Implementing Multi-Task Learning For Classification and Segmentation

Hello every one. I have some question that I think are more related with Deep-Learning in general than it is with Pytorch. I think they are pretty simple, any opinion is welcome.

I am dealing with a problem where I use a segmentation network, and based on the segmentation I apply some simple rules and make a binary classification. What I am trying to do is to train a classification network that does the binary classification at once.
The advantage would be that the classification network is smaller and faster, it is easier to increase the dataset, and the post-processing isn’t necessary.
The disadvantage is that classification network usually need more data to get better generalization.

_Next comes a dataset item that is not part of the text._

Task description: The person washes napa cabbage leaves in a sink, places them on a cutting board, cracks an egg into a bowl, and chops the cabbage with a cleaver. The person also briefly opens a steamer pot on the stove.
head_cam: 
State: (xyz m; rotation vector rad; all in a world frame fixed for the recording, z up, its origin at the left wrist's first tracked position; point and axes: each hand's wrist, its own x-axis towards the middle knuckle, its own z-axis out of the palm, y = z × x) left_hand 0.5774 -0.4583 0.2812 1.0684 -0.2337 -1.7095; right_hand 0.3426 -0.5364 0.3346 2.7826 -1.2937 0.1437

At the moment my segmentation dataset has 3000 images, and the classification has 33000 images. Just a small intersection of those images have both types of ground truth.

The issues I am facing is that the segmentation model generalizes better for new data (data that isn’t in any of my datasets. Training, validation and testing datasets), and the classification is struggling with new data.

What I want to do is to try multi-task learning, hopping that the segmentation task will help the classification task to “understand the images correctly”, getting this way a better generalization.

How exactly can this training be done? I can think in some ways, but I don’t know exactly the consequences of each approach. If someone could give some hints or help me to understand the nuances of each approach, I would be very grateful.

Here are the approaches I think:

  1. If my entire dataset had ground truth for both tasks, I would simply train this way:
    mtl_training
  2. Since only a small intersection of my dataset has both ground truth, I will have to switch between tasks. This way:
    mtl_training2
    mtl_training3
    But how exactly I do it? Train one entire epoch on segmentation dataset, then one epoch on the segmentation? Should I keep bouncing with one batch of classification and then one of segmentation? Should I feed one batch of classification, keep the loss, then feed another different batch of segmentation (different images), sum the losses and then backpropagate?

I think some approaches will require more GPU memory than the others, requiring me to use smaller batch sizes.

Thank you so much for everyone that spent the the time to read this huge topic.
I will try some of these approaches and will share my finding here as well, any help is welcome.

1 Like

Multi-task learning using classification and segmentation together looks like an amazing approach.

I’m curious about this subject. I’m replying here to see if it helps to get the attention of someone who can explain more about it.

Have you tried the training with the 3000 that match between classification and segmentation already, if so, how it went?